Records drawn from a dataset

»»

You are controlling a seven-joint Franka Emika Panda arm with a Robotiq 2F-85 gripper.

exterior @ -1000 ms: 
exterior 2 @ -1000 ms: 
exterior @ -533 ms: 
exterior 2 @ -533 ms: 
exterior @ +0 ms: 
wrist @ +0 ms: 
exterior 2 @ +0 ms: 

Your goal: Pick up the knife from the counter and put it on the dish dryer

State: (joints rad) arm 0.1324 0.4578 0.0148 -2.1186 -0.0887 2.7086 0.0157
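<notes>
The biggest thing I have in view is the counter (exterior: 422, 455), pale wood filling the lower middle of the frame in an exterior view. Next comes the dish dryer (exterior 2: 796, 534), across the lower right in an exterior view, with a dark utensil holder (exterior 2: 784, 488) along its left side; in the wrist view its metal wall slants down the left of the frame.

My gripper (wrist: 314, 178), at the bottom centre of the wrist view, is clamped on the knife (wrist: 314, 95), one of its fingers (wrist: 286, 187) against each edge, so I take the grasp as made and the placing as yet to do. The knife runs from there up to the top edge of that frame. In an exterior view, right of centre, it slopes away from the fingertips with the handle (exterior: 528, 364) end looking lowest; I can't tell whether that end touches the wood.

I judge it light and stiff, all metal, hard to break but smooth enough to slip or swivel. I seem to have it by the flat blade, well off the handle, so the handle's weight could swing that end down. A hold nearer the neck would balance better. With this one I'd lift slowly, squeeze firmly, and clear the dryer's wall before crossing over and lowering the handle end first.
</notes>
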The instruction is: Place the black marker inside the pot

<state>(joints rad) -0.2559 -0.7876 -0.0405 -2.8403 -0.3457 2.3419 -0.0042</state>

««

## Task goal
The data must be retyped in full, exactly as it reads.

## Task output
You are controlling a seven-joint Franka Emika Panda arm with a Robotiq 2F-85 gripper.

exterior @ -1000 ms: 
exterior 2 @ -1000 ms: 
exterior @ -533 ms: 
exterior 2 @ -533 ms: 
exterior @ +0 ms: 
wrist @ +0 ms: 
exterior 2 @ +0 ms: 

Your goal: Pick up the knife from the counter and put it on the dish dryer

State: (joints rad) arm 0.1324 0.4578 0.0148 -2.1186 -0.0887 2.7086 0.0157
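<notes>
The biggest thing I have in view is the counter (exterior: 422, 455), pale wood filling the lower middle of the frame in an exterior view. Next comes the dish dryer (exterior 2: 796, 534), across the lower right in an exterior view, with a dark utensil holder (exterior 2: 784, 488) along its left side; in the wrist view its metal wall slants down the left of the frame.

My gripper (wrist: 314, 178), at the bottom centre of the wrist view, is clamped on the knife (wrist: 314, 95), one of its fingers (wrist: 286, 187) against each edge, so I take the grasp as made and the placing as yet to do. The knife runs from there up to the top edge of that frame. In an exterior view, right of centre, it slopes away from the fingertips with the handle (exterior: 528, 364) end looking lowest; I can't tell whether that end touches the wood.

I judge it light and stiff, all metal, hard to break but smooth enough to slip or swivel. I seem to have it by the flat blade, well off the handle, so the handle's weight could swing that end down. A hold nearer the neck would balance better. With this one I'd lift slowly, squeeze firmly, and clear the dryer's wall before crossing over and lowering the handle end first.
</notes>
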The instruction is: Place the black marker inside the pot

<state>(joints rad) -0.2559 -0.7876 -0.0405 -2.8403 -0.3457 2.3419 -0.0042</state>

The exercise output is complete.